> [Problem to work on]: Using the data beneath this instruction, retype only the lines from the one that contains "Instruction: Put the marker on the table" down to the one that contains "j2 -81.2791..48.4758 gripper", both included, exactly as they appear.

Data records

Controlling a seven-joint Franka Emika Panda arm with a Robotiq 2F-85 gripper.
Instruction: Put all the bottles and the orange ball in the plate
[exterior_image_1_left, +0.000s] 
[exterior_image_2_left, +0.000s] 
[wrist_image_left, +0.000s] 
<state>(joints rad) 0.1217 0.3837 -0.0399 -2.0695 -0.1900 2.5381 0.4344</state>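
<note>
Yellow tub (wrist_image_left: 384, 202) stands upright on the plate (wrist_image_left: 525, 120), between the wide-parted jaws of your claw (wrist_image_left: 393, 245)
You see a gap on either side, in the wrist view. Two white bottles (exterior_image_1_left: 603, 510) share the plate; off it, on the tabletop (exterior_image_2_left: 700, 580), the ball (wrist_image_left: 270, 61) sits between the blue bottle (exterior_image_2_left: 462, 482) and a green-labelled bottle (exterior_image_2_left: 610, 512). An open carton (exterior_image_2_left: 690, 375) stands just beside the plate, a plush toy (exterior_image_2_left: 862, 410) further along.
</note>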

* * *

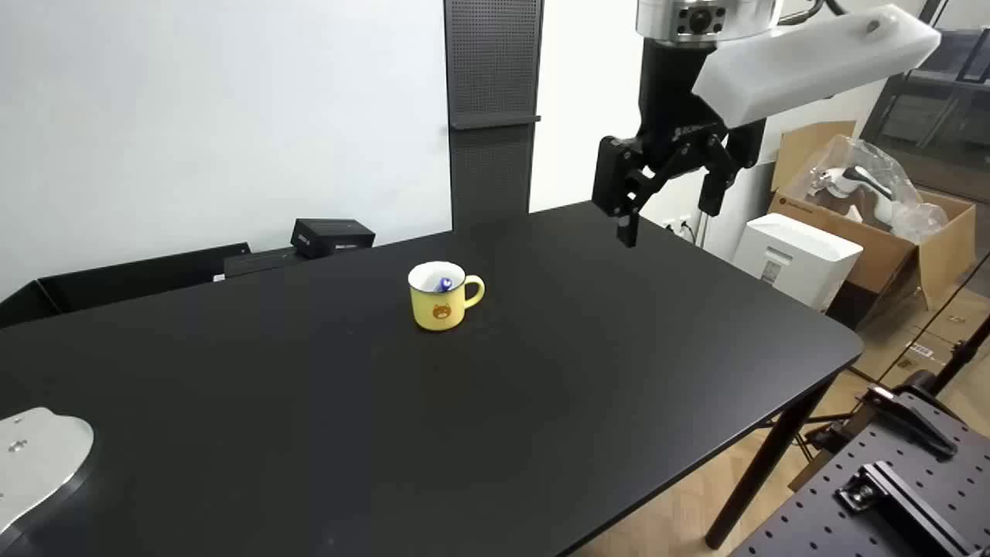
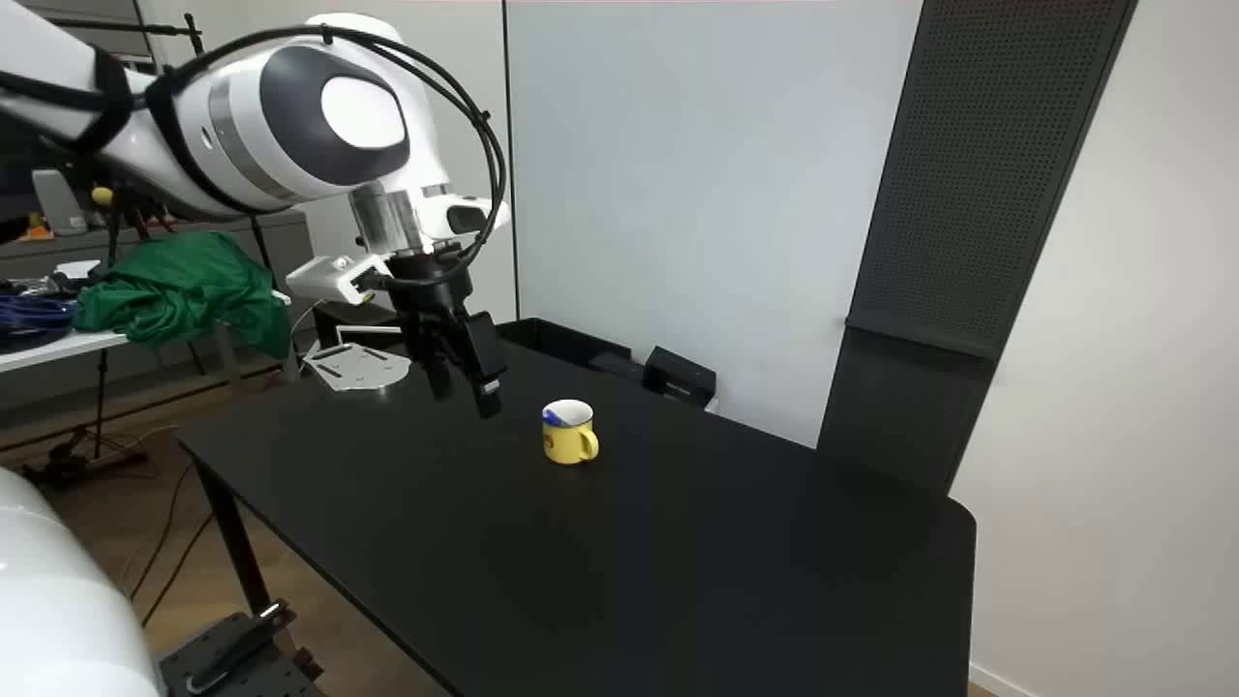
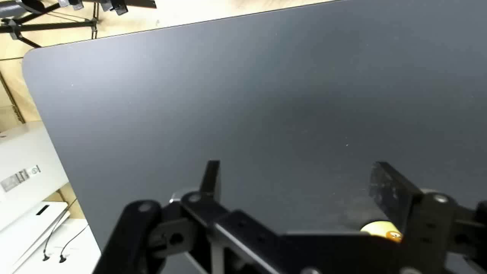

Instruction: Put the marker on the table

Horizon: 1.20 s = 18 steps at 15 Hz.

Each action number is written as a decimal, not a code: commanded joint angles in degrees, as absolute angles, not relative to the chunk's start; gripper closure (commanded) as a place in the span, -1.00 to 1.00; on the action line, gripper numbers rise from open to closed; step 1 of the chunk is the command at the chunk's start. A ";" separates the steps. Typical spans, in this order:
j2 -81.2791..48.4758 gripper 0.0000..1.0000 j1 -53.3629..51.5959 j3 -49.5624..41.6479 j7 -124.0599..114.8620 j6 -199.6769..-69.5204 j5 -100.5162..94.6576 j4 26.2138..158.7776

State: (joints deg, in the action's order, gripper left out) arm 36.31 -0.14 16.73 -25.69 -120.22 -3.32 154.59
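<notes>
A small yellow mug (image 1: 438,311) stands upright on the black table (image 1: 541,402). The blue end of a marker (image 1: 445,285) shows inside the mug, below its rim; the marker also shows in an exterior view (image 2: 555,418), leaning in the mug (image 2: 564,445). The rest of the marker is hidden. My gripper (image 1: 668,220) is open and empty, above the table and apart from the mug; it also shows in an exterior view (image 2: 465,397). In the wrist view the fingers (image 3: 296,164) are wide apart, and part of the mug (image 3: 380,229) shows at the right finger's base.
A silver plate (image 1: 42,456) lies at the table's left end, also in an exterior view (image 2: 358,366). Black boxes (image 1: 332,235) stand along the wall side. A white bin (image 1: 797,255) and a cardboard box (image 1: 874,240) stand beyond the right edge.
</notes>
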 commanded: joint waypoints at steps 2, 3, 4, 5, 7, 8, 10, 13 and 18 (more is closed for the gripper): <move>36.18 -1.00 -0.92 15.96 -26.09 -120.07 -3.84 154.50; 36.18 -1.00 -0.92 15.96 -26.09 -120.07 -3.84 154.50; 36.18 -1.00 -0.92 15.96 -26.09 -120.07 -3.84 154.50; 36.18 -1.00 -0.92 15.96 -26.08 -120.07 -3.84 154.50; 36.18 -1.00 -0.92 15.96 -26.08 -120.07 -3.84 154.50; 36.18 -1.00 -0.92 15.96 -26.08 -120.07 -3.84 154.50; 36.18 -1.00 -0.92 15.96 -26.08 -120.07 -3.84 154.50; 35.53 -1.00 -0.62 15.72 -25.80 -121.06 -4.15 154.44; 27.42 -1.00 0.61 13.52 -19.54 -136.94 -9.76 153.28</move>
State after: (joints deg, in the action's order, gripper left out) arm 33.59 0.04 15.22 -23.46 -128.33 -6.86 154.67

> [Answer to the exercise]:
Instruction: Put the marker on the table

Horizon: 1.20 s = 18 steps at 15 Hz.

Each action number is written as a decimal, not a code: commanded joint angles in degrees, as absolute angles, not relative to the chunk's start; gripper closure (commanded) as a place in the span, -1.00 to 1.00; on the action line, gripper numbers rise from open to closed; step 1 of the chunk is the command at the chunk's start. A ";" separates the steps. Typical spans, in this order:
j2 -81.2791..48.4758 gripper 0.0000..1.0000 j1 -53.3629..51.5959 j3 -49.5624..41.6479 j7 -124.0599..114.8620 j6 -199.6769..-69.5204 j5 -100.5162..94.6576 j4 26.2138..158.7776

No more work is left in this exercise.